Fazer o quê? Vou até lá e, muito a contragosto, porém, com o coração aos solavancos, meto a patona no invólucro retangular. Apalpo aquela superfície lisinha como só uma caixinha de Bis sabe ser (incrível, parece que ela vem sempre depilada) e conto os tabletinhos: quatro. Quatro! Fico feliz. Porque alguém que se dispõe a não sair da linha quando o assunto é doce, chocolate e essas punhetinhas todas, alguém assim precisa estar sempre atento, não é?

(Peraí que o vinho acabou e vou abrir outro!)

(Cacete, na próxima encarnação – se houver, coisa que eu tô achando lorota daquele ET filho da puta ali em cima –, não quero que a família da minha ex-mulher fique me abastecendo com garrafas e mais garrafas de vinho, uísque, licores etc etc. Mas, bem entendido, isso fica para a próxima encarnação. Nesta, acho melhor continuar do jeito que está.)

Voltando. Pego a caixinha de Bis e vejo que há quatro tabletinhos (guardem isso porque será importante daqui a pouco). Vou para o sofá. Finalmente aperto o play e o filme segue. Eu como o primeiro Bis e imediatamente, o segundo. Porque Bis é assim. O nome já entrega, né? Quem consegue mandar um só para dentro? Ninguém, claro.

Está (no filme) aquele clima de vidas passadas e por aí vai, e eu mando os dois tabletes restantes. Enfim, acabou. Sob um inevitável clima de velório, empurro a caixinha (com a metade coberta por aquele plástico depilado azul) para o lado e penso que ótimo filme, do jeito que eu gosto, um filme de diálogo, interpretação, elucubração...

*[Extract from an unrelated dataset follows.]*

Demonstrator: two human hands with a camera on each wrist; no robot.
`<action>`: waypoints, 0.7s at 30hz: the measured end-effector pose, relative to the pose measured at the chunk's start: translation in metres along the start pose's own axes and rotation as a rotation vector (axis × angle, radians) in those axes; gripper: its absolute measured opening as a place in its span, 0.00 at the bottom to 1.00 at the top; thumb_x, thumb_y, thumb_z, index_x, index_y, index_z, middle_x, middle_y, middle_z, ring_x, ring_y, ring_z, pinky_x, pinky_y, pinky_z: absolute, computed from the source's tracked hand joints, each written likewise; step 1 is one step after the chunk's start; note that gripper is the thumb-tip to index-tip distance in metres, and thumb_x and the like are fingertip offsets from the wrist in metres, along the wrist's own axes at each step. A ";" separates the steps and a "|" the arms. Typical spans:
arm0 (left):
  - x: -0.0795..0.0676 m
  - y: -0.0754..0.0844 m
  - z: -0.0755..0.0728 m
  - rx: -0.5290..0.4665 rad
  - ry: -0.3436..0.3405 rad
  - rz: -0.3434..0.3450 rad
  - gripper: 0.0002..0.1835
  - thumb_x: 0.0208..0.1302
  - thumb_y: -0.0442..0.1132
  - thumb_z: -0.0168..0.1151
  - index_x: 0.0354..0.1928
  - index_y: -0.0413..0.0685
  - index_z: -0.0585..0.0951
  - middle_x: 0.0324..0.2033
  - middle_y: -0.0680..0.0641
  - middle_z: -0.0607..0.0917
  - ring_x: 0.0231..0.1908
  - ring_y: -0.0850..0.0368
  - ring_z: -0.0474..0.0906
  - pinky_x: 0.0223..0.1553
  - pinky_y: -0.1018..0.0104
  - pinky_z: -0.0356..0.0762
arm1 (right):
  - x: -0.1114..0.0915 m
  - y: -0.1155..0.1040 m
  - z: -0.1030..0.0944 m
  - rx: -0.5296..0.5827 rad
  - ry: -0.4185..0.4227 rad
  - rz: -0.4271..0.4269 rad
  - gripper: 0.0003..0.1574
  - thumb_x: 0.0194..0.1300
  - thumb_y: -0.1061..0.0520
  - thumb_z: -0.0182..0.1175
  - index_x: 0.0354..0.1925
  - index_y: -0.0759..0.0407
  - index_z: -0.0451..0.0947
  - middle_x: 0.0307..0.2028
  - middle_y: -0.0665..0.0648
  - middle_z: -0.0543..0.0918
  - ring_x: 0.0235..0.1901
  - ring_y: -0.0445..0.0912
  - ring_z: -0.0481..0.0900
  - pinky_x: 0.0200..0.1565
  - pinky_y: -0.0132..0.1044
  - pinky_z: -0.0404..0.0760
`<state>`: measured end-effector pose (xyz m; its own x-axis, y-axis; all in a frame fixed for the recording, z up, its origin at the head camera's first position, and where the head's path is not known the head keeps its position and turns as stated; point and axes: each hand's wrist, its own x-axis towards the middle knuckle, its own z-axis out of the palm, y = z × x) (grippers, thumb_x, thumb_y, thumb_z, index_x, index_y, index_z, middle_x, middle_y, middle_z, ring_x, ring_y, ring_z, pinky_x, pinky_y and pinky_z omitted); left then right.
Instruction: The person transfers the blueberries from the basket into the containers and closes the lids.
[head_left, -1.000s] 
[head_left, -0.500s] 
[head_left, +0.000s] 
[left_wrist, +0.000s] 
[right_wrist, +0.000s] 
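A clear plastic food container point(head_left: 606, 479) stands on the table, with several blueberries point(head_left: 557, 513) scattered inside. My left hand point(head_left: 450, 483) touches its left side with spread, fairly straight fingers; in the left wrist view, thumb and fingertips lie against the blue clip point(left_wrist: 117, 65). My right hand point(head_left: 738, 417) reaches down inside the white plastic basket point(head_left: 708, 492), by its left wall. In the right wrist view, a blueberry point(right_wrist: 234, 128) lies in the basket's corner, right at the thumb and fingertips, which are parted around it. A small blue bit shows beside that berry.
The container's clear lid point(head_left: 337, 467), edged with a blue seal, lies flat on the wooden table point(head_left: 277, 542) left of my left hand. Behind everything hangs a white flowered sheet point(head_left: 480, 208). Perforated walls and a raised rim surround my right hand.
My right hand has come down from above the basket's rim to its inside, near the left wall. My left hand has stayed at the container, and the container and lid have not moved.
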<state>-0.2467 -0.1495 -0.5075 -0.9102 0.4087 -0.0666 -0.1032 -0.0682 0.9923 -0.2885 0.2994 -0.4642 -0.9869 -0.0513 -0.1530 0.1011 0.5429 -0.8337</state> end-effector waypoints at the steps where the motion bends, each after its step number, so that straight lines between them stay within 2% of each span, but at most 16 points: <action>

O personagem do Philip Seymour Hoffman está explicando algo a respeito de espíritos que vivem diversas vidas ao mesmo tempo, que enquanto você está aqui, você também está lá, e nisso, pasmem!, ouço uma coisa que todo mundo já deve ter ouvido: um plástico estalar, aquele barulhinho super natural, como quando amassamos a capa do ovo de Páscoa e ela fica lá gemendo até o Corpus Christi.

Só que era ali, em cima da mesinha de centro, a própria caixinha de Bis crepitando. O Philip Seymour Hoffman dizendo sobre nosso envolvimento com acontecimentos de trilhões de anos, com as coisas que rolam sem que possamos compreender, e eu vou pegar mais uma taça de vinho. Como não quero derrubar a bebida, aperto pause novamente. E aproveito para levar a caixinha de Bis ao lixo (pois é, sou meio neurótico quanto a isso).

No caminho, do jeito que peguei a caixinha, sinto o polegar em contato com uma superfície dura. Penso: é o plástico que não rasguei. Está ainda esticado, envolvendo metade da caixinha, e por isso dá a impressão de uma superfície rígida. Mas ao mesmo tempo uma sensação estranha evoca instintos imemoriais. A um passo do lixinho da pia, aperto outra vez a caixinha do Bis e... caralho!

Isso não é plástico duro, porra nenhuma!

Sim, lá estavam mais dois tabletinhos, juntos, cúmplices, sarcásticos e, até acho, risonhos. Surgidos do nada. De uma vida passada! Eu não acreditava. Queria que o Philip Seymour Hoffman e o Joaquin Phoenix fossem pras putas que os pariram. Sob a luz pálida que vinha da rua (eu só assisto aos meus filmes no escuro), desvirginei ( e aqui, para “encaixar” melhor, vou usar tablete no espanhol) aquelas tabletas, aquelas pastillas, enfiando a língua, a boca, os dentes, a alma naquela doçura irresistível.

Comi as duas em pé!

Comi as duas em pé no meio da cozinha, como manda o bom figurino.

Saciado, sem compreender o fenômeno místico, voltei ao controle remoto e vi o filme até o fim. Belo filme.

Gosto de obras em que você fica esperando algo incrível acontecer, mas não, nada de incrível acontece. Como naquele livro maravilhoso do italiano Dino Buzzati, “O deserto dos tártaros”, em que o personagem principal aguarda por uma guerra que nunca vem. Acho que gosto de filmes e livros assim porque minha própria vida também é assim: uma longa espera por algo que não sei bem o que é, e nem mesmo se um dia virá.